§ TASK BRIEF: Return, with both end lines included, exactly what the data below holds from the line with "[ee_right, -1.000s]" through the line with "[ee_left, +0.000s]", though not the pictures.

[MATERIAL FOR THIS EXERCISE Boundary: Start]

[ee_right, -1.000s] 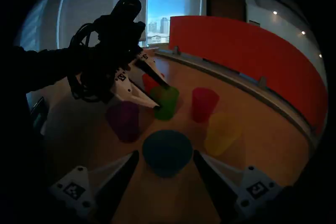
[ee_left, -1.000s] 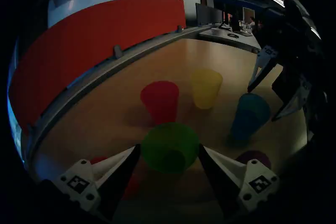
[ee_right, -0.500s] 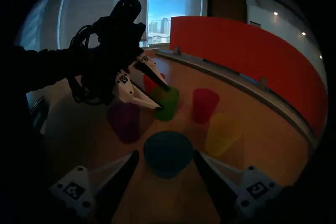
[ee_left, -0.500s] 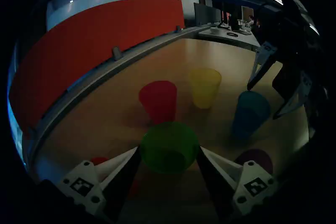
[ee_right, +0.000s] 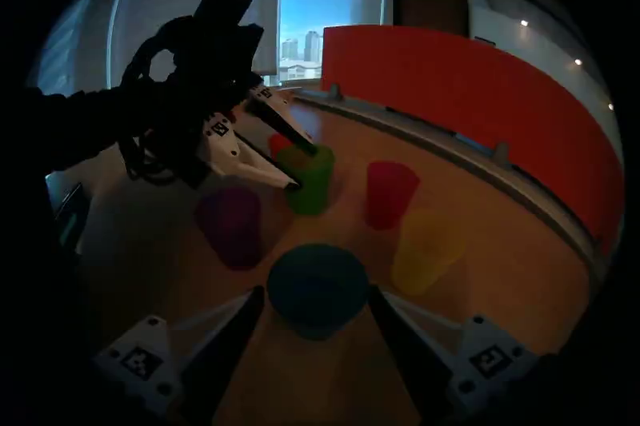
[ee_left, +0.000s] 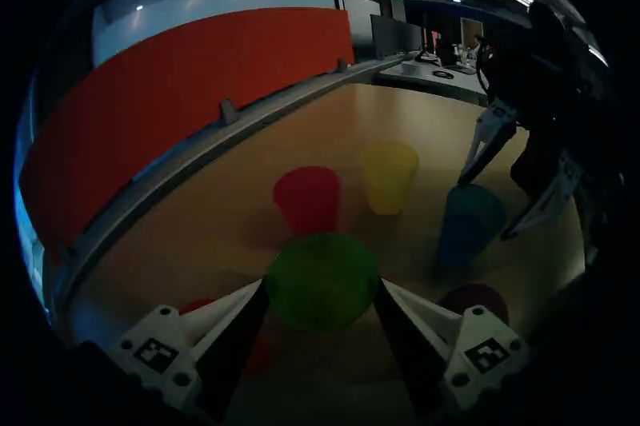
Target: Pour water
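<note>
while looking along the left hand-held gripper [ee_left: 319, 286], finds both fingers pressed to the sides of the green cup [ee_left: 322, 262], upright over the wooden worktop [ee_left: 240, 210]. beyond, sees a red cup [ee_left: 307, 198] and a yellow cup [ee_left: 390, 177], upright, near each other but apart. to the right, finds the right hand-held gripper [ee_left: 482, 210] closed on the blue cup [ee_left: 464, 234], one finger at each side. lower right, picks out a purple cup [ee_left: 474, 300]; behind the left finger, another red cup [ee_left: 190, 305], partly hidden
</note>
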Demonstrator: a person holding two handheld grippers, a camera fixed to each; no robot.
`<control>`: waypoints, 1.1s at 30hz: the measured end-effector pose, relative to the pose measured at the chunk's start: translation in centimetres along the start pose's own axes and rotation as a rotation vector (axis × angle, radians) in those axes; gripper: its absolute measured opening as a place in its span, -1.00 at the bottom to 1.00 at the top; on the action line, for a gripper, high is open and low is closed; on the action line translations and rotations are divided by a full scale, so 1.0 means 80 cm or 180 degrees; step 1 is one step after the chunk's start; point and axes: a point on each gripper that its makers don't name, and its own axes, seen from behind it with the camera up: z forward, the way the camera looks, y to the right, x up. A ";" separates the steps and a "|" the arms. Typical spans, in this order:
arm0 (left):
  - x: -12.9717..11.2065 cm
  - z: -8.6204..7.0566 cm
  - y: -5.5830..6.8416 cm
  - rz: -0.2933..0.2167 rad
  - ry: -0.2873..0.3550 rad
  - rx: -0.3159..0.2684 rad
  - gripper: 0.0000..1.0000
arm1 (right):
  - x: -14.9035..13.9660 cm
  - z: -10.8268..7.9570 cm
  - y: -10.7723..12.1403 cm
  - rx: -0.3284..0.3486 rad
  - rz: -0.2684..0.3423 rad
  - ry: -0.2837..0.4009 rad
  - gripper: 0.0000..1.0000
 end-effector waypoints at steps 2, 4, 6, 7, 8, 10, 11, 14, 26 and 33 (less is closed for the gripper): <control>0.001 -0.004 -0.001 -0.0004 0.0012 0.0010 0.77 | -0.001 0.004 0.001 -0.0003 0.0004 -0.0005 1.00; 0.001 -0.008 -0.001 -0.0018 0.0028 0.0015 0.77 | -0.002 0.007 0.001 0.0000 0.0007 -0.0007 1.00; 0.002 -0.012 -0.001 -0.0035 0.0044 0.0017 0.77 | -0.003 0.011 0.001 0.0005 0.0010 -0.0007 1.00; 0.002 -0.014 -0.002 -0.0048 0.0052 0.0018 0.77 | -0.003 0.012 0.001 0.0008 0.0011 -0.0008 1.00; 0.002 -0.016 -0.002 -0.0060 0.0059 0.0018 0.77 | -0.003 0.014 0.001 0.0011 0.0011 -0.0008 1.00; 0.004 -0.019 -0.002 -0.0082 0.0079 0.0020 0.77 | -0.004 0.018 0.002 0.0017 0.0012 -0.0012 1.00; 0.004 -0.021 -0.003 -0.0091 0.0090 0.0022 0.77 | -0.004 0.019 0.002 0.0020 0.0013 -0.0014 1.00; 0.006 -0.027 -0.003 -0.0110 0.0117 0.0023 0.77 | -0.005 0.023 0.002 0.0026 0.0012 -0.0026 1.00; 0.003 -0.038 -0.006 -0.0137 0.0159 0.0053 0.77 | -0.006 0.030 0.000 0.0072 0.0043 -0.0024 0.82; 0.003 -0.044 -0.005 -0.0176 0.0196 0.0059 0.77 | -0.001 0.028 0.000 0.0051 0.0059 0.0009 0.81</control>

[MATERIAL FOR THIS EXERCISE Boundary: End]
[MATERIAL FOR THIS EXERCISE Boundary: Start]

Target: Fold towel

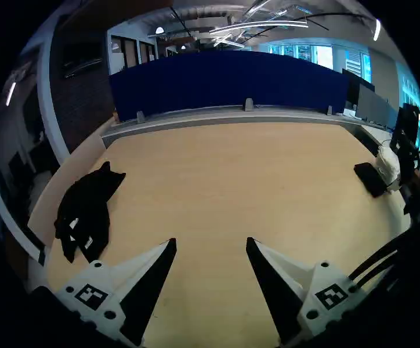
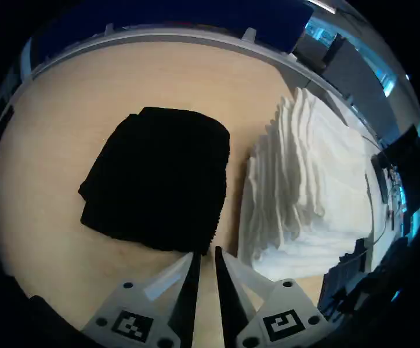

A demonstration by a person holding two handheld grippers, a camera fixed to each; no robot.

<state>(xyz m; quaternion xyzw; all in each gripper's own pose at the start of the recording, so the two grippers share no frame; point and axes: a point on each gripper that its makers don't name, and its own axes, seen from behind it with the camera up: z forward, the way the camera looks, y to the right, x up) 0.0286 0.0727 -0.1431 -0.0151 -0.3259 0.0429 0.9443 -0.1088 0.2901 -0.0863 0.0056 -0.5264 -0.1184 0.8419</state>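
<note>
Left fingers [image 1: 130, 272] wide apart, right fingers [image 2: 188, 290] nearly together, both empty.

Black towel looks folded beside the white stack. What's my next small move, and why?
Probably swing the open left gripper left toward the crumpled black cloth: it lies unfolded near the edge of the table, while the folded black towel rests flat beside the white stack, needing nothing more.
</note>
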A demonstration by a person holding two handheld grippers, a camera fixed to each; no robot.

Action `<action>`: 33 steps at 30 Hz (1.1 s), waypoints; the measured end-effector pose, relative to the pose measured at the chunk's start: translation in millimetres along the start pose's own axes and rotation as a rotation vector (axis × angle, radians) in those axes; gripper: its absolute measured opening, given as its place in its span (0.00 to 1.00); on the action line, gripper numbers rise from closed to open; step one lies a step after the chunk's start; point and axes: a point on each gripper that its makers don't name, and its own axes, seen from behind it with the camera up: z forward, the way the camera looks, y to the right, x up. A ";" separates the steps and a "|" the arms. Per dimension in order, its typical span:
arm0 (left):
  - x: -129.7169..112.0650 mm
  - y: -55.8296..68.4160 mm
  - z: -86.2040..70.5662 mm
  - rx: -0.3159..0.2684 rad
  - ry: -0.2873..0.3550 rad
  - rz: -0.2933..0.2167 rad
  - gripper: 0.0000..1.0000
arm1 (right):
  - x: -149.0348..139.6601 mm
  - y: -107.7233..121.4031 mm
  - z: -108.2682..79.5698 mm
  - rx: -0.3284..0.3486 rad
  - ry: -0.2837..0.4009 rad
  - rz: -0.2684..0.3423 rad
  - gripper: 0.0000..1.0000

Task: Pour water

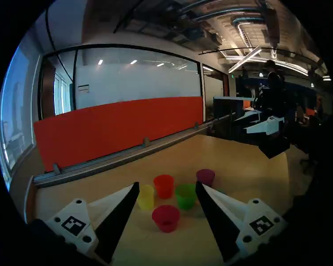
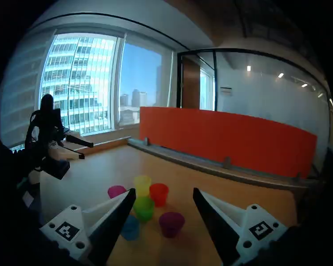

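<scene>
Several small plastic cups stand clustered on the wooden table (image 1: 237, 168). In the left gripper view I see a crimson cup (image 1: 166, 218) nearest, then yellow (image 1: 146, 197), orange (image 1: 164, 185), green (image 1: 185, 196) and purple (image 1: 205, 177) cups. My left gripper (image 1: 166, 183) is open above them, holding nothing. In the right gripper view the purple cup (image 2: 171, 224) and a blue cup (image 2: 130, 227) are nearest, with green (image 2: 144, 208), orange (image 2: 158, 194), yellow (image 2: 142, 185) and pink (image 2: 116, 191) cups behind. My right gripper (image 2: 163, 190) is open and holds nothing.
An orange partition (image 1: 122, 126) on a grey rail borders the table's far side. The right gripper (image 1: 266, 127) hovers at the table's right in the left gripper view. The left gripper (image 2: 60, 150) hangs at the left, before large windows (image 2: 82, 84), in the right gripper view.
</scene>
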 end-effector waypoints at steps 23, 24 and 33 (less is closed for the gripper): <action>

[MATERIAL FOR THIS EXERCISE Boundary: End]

§ REPLY:
[ee_right, -1.000s] 
[ee_left, -1.000s] 
[ee_right, -0.500s] 
[ee_left, -0.500s] 
[ee_right, +0.000s] 
[ee_left, +0.000s] 

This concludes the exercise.